┌────────

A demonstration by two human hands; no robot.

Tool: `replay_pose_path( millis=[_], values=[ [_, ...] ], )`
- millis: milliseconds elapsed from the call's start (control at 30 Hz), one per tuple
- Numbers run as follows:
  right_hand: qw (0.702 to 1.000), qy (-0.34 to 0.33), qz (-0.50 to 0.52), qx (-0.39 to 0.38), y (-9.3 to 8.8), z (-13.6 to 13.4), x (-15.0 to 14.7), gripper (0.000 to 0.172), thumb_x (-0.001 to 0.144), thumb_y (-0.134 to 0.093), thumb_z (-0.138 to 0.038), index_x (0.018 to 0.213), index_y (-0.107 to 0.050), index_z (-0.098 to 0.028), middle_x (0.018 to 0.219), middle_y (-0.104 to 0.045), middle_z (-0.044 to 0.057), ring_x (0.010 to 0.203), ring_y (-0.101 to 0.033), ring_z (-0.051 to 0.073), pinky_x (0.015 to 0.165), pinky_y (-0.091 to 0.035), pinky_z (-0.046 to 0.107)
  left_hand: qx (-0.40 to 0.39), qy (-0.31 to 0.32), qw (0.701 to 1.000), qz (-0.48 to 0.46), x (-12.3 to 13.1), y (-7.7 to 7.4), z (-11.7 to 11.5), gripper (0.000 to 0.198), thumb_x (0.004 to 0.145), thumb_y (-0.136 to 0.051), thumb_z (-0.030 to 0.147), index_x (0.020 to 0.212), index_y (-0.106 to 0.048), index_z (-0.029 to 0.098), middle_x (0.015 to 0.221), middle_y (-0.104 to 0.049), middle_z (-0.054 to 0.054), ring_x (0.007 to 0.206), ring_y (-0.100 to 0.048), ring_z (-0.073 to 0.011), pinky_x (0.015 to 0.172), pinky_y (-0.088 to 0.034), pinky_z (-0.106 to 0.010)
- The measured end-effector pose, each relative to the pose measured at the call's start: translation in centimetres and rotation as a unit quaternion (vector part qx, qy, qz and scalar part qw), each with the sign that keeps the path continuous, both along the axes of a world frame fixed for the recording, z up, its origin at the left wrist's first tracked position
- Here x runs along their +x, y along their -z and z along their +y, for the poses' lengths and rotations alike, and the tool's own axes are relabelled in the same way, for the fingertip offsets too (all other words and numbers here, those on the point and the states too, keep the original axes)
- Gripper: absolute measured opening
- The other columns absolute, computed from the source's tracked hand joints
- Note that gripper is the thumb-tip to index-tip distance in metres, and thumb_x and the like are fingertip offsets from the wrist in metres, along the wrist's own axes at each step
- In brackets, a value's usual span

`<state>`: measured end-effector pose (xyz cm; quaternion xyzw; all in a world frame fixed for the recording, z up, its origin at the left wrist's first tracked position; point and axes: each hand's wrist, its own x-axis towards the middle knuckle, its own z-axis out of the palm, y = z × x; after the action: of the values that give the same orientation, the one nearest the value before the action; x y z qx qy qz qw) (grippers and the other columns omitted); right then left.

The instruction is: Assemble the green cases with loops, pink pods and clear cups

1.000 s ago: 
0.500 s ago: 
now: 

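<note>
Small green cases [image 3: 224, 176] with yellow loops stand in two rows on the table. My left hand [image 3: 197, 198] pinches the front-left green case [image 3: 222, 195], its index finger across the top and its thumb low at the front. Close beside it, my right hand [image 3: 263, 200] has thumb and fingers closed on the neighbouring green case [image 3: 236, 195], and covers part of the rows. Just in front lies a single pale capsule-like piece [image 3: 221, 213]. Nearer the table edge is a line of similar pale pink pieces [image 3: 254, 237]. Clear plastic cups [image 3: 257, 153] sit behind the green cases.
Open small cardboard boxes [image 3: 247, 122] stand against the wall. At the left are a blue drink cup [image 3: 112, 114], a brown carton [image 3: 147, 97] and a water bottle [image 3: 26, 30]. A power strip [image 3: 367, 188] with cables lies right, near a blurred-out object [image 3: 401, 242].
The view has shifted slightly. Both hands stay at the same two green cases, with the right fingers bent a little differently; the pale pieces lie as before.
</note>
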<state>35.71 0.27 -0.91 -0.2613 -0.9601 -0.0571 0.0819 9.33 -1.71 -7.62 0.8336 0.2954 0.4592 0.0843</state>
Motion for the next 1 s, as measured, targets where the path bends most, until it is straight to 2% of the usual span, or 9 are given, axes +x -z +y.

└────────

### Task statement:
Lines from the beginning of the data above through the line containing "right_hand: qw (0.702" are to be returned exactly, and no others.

### Exercise solution:
A demonstration by two human hands; no robot.

Tool: `replay_pose_path( millis=[_], values=[ [_, ...] ], )`
- millis: milliseconds elapsed from the call's start (control at 30 Hz), one per tuple
- Numbers run as follows:
  right_hand: qw (0.702 to 1.000), qy (-0.34 to 0.33), qz (-0.50 to 0.52), qx (-0.39 to 0.38), y (-9.3 to 8.8), z (-13.6 to 13.4), x (-15.0 to 14.7), gripper (0.000 to 0.172), thumb_x (-0.001 to 0.144), thumb_y (-0.134 to 0.093), thumb_z (-0.138 to 0.038), index_x (0.018 to 0.213), index_y (-0.107 to 0.050), index_z (-0.098 to 0.028), middle_x (0.018 to 0.219), middle_y (-0.104 to 0.045), middle_z (-0.044 to 0.057), ring_x (0.010 to 0.203), ring_y (-0.101 to 0.033), ring_z (-0.051 to 0.073), pinky_x (0.015 to 0.165), pinky_y (-0.091 to 0.035), pinky_z (-0.046 to 0.107)

For this exercise, nothing more is required.